Consul is a distributed, highly available, datacenter-aware, service discovery and configuration system. It can be used to present services and nodes in a flexible and powerful interface that allows clients to always have an up-to-date view of the infrastructure they are a part of.


Consul provides many different features that are used to provide consistent and available information about your infrastructure. This includes service and node discovery mechanisms, a tagging system, health checks, consensus-based election routines, system-wide key/value storage, and more. By leveraging consul within your organization, you can easily build a sophisticated level of awareness into your applications and services.


In our last guide, we provided a quick demonstration of some of consul's functionality. In this guide, we will get started on creating a production-ready consul configuration that can be used to start implementing service discovery for your infrastructure.


Prerequisites and Goals

In this series, we will be setting up a system of servers that will be able to communicate with each other and maintain service information, key/value storage pools, and other details for client machines. The first steps towards getting our system production ready will take place in this guide, as we install the software, and automate some of our configuration.

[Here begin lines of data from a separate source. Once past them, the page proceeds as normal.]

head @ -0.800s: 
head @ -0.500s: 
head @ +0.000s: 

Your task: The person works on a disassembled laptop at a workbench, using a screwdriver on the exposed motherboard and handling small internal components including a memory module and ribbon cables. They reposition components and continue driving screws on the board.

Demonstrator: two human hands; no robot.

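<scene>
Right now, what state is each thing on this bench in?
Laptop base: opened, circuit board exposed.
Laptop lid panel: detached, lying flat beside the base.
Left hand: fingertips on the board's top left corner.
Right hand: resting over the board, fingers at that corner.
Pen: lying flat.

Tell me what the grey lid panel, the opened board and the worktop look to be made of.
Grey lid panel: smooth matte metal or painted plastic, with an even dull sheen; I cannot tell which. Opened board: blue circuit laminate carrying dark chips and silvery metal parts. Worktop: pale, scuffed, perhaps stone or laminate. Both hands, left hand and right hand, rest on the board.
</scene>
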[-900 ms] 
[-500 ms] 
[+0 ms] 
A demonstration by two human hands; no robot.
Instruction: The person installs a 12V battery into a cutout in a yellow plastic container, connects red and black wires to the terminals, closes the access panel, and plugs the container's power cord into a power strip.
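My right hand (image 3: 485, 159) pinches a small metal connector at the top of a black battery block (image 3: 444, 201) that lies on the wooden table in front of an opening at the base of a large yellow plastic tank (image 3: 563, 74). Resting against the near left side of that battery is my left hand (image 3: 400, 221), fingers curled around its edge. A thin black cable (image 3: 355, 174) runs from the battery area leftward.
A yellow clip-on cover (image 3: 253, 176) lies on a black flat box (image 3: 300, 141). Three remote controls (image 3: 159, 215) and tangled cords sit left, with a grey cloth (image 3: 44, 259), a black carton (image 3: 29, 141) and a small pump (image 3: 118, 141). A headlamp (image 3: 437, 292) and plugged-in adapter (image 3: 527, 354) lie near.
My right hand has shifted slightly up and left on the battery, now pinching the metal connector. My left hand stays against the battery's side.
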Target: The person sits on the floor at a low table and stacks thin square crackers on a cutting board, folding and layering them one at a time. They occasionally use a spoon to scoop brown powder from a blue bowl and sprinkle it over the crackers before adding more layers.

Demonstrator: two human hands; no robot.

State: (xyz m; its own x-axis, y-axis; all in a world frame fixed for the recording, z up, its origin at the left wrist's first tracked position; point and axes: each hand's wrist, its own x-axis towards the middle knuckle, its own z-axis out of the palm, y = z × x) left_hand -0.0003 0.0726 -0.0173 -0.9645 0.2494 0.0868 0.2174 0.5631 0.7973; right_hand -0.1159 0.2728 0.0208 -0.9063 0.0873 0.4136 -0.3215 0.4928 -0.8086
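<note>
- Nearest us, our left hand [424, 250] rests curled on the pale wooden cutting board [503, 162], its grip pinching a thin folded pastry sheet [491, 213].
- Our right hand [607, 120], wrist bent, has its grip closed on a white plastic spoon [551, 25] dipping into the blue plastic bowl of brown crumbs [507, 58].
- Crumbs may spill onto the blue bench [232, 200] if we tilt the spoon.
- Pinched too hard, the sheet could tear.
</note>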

The consul documentation recommends that you have either 3 or 5 consul servers running in each datacenter to avoid data loss in the event of a server failure. Consul servers are the component that do the heavy lifting. They store information about services and key/value information. An odd number of servers is necessary to avoid stalemate issues during elections.

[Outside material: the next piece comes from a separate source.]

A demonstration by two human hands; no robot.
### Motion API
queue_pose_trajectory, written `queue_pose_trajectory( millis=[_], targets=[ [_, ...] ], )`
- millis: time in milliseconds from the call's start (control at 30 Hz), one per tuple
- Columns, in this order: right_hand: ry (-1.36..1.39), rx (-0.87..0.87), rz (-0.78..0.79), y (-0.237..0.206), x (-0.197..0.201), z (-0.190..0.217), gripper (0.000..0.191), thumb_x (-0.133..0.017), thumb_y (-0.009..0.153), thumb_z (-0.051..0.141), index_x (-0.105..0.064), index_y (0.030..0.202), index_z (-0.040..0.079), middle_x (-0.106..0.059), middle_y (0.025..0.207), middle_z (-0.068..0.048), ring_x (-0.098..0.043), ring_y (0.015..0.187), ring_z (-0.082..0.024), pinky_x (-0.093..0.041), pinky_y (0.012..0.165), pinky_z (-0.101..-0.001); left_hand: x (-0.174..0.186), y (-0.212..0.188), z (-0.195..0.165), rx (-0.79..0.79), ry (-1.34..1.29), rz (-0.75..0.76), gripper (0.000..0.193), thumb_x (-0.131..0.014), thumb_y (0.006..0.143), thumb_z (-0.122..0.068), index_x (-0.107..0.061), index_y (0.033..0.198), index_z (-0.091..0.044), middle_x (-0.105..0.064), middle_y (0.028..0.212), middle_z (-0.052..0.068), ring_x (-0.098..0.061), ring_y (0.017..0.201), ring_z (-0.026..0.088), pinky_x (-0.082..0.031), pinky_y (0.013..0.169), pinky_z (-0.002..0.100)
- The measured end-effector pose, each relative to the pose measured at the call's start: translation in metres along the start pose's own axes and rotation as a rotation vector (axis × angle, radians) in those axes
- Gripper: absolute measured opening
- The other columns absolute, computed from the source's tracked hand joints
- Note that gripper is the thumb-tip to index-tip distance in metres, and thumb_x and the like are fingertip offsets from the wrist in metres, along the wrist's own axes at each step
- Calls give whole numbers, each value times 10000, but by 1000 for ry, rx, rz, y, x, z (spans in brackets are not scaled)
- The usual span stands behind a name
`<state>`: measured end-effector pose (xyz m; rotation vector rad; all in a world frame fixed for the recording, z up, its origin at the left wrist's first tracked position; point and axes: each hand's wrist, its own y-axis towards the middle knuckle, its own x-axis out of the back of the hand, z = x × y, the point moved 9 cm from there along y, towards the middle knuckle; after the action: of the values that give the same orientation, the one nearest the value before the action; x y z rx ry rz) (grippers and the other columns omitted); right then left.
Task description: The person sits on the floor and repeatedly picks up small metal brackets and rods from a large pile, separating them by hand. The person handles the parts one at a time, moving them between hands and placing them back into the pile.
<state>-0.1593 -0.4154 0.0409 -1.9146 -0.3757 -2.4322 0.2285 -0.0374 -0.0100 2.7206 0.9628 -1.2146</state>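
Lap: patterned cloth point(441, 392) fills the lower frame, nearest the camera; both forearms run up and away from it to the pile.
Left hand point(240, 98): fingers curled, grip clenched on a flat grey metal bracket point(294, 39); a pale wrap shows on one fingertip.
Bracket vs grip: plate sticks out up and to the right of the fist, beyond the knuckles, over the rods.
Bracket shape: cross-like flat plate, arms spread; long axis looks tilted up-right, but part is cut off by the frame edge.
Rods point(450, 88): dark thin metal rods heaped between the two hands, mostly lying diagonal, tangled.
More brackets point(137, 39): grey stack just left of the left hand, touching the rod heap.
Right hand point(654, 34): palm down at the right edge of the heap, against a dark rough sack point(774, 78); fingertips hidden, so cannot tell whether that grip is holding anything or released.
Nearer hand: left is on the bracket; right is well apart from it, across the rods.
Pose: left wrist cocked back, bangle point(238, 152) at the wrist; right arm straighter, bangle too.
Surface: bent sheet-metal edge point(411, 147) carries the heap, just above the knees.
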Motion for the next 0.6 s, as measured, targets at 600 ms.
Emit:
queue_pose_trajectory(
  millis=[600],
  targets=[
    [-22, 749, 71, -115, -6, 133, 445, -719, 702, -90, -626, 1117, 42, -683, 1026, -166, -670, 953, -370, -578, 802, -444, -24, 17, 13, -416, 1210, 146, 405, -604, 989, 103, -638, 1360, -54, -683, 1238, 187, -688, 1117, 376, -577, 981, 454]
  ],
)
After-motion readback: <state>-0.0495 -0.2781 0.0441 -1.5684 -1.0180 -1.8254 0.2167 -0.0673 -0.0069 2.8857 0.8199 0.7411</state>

Apart from the consul servers, other machines can run consul agents. Consul agents are very light-weight and simply forward requests to the servers. They provide a method of insulating your servers and offload the responsibility of knowing the servers' addresses to the agents themselves.


For us to implement some of the security mechanisms in a later guide, we need to name all of our machines within a single domain. This is so that we can issue a wildcard SSL certificate at a later time.


The details of our machines are here:


Hostname IP Address Role

server1.example.com 192.0.2.1 bootstrap consul server

server2.example.com 192.0.2.2 consul server

server3.example.com 192.0.2.3 consul server

agent1.example.com 192.0.2.50 consul client

We will be using 64-bit Ubuntu 14.04 servers for this demonstration, but any modern Linux server should work equally well. When the configuration is complete, you should have a system in place that will allow you to easily add services, checks, and nodes.


Log into your machines as the root user to complete the steps in this guide.


Downloading and Installing Consul

If you did not already install consul in the initial introduction to consul guide, you will have to do that now. We will be installing consul as a system-level application on each of the four machines we are configuring.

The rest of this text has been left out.